Doninha, por sua vez, disse: “Não sou bruxa Senhor Doutor(referindo-se a Filinto), mas a ‘Mulher da Verdade’ mandou dizer que não sou eu quem vai morrer queimada. Mas Deus já terá me levado deste mundo quando o Senhor for envolvido pelo fogo ainda em vida”.
Doninha faleceu em 23 de Junho de 1973.
Passados 19 dias depois Filinto Müller morreu queimado em um acidente de avião no dia 11 de Julho de 1973 no voo 820 da empresa de viação Varig, no aeroporto de Orly, em Paris, na França.
O avião fazia a rota Rio de Janeiro – Londres e estava em procedimento de pouso numa escala programada. Morreram 123 pessoas e onze sobreviveram.
Entre os mortos estava o senador mato-grossense Filinto Muller, que na época, era líder do governo.
Doninha também teria profetizado ainda na década de 30, tão logo saiu da segunda prisão, em Cuiabá, para onde foi levada por policiais da Delegacia Especial de Segurança Política e Social que, a família Muller iria sofrer constantes derrotas nas eleições e iria ser ‘varrida’ da política mato-grossense e nunca mais iriam ter o poder no estado, entre eles, o próprio Filinto Muller e seus irmãos, Júlio e Fenelon Muller.
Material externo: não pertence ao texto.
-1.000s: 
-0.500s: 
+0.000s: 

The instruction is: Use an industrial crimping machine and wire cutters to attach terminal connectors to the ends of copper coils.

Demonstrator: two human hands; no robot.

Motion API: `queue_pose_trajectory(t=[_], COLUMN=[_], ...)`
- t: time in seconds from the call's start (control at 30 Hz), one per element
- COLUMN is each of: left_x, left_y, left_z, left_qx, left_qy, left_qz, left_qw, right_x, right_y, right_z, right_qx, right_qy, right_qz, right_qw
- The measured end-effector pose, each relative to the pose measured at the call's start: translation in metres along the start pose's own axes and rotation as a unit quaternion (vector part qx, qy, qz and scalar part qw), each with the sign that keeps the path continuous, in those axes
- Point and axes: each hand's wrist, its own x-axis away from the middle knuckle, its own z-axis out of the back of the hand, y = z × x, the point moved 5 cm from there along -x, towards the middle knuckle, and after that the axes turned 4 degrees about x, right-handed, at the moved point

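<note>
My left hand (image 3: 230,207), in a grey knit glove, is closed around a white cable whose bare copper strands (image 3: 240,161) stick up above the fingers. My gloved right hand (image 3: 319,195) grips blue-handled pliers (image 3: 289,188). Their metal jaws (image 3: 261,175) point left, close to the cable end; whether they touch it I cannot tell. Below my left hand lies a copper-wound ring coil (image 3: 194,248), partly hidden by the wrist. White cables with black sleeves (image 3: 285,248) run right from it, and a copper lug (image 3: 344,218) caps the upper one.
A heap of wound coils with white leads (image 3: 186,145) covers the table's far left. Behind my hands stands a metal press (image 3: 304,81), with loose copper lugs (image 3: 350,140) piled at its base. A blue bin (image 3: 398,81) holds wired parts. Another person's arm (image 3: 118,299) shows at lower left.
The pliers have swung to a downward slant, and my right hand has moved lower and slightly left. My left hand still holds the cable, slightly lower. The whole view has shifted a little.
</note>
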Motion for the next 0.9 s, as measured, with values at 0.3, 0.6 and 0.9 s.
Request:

Ela teria falado a seus seguidores que Filinto iria perder a eleição para o Governo de Mato Grosso em 1950. No dia 03 de outubro de 1950, em eleição direta, Filinto Muller, do PSD, perdeu a eleição para governador para o médico Fernando Correia da Costa, da UDN. Filinto obteve 38.805 mil votos(47,88%), enquanto Fernado Correia foi eleito governador com 42.313 mil(52,16%), dos votos válidos.
Nessa mesma eleição, seu irmão, Júlio Muller(PTB), perdeu a eleição de Senado para o médico, Sílvio Curvo, da UDN. Júlio Muller obteve 25.751 mil votos(33,49%).
Silvio Curvo, por sua vez, foi eleito senado com 31.669 mil votos(41,18%).
Na eleição de 1960 para governador, Júlio Muller também perdeu a eleição para governador para Fernando Correia da Costa.
Júlio obteve 55.105 mil votos(38,48%). Enquanto Fernando Correia foi eleito com 66.206 mil votos(46,23%).
Seus irmãos também nunca mais foram eleitos para nenhum cargo eletivo no estado.
Historicamente, as previsões de Doninha foram 100% comprovadas, segundo seus seguidores.
Entretanto, sendo sua trajetória foi vivenciada por uma só pessoa, seja ela uma construção mítica a partir de histórias de um povo, e é inegável sua influência sobre Mato Grosso, Poconé e seus arredores.